- Opening Delimiter -

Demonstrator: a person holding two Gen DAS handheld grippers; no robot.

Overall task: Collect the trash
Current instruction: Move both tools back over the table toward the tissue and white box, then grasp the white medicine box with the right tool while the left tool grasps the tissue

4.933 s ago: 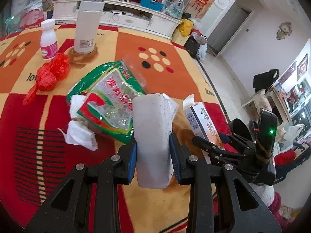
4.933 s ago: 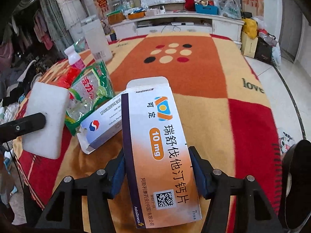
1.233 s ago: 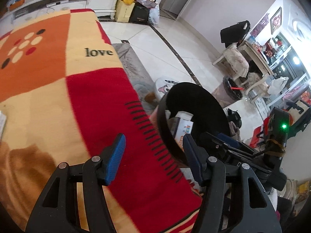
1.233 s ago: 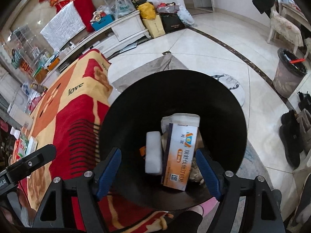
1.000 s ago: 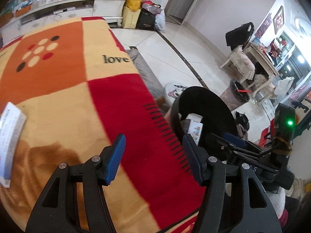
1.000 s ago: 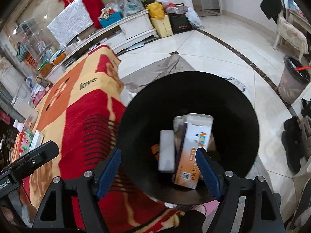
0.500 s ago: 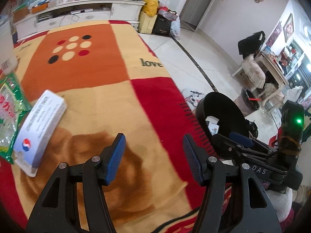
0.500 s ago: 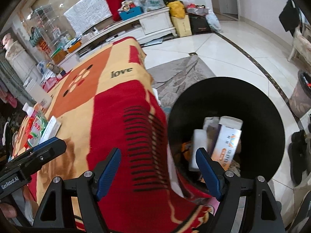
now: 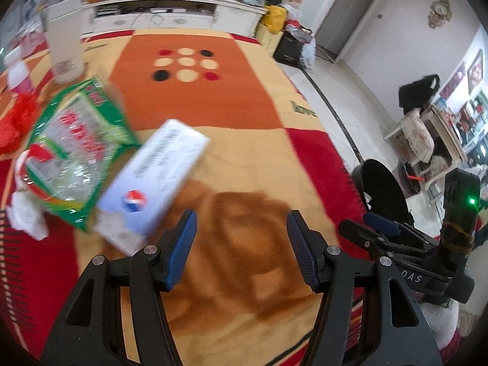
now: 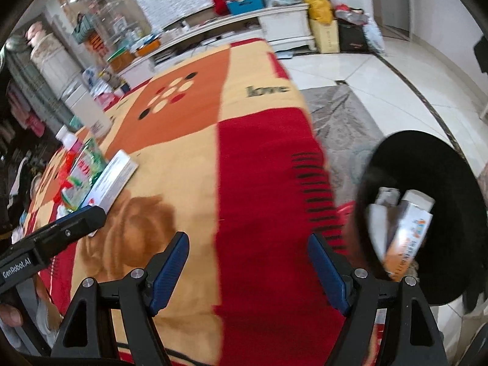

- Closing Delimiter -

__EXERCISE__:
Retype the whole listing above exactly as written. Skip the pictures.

__YOUR SOLUTION__:
Demonstrator: a person holding two Gen DAS handheld grippers; no robot.

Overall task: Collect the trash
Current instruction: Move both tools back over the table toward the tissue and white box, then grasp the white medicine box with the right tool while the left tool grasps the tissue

4.933 s ago: 
4.933 s ago: 
1.233 s ago: 
1.233 s ago: 
1.000 s ago: 
1.000 s ago: 
0.500 s ago: 
0.500 s ago: 
now: 
now: 

This answer is finished.